Under current law, the diesel fuel tax on undyed diesel fuel used in oil field well service equipment that qualifies to receive a federal diesel fuel tax refund (i.e., mobile machinery vehicles) in the Internal Revenue Code of 1986 is not eligible for a state diesel fuel tax credit or a refund.
The bill would allow a credit or refund of the diesel fuel tax paid on diesel fuel if the diesel fuel was used in Texas by oil field well service equipment, and the person who purchased the diesel fuel had received or was eligible to receive a federal diesel fuel tax refund under the Internal Revenue Code of 1986 (for the diesel fuel to be used by the oil field well service equipment).

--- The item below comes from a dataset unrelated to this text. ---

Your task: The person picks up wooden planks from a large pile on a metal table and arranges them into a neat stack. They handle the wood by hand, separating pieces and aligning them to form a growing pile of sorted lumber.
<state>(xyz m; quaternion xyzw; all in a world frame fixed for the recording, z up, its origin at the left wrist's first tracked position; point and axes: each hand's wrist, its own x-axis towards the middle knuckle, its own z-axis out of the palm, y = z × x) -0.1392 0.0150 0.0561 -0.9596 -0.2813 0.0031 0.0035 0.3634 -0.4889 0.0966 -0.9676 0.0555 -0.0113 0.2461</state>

The bill would take effect September 1, 2007.
This fiscal note is based upon analysis provided by the Comptroller's office.
Under current law, the undyed diesel fuel that would be affected by the bill is taxed at the rate of $0.20 per gallon.
The Comptroller's estimate is based on survey data from firms operating mobile machinery vehicles used for oil field well servicing, and on the policies in the Internal Revenue Code of 1986 on the same subject. Based on these data, the average amount of diesel fuel that would be used by this equipment was calculated, and the $0.20 per gallon tax rate was applied to estimate the potential annual revenue loss, which was then trended forward over the five-year projection period.
The first year's revenue loss was adjusted to allow for the statutory lag in motor fuel tax remittances.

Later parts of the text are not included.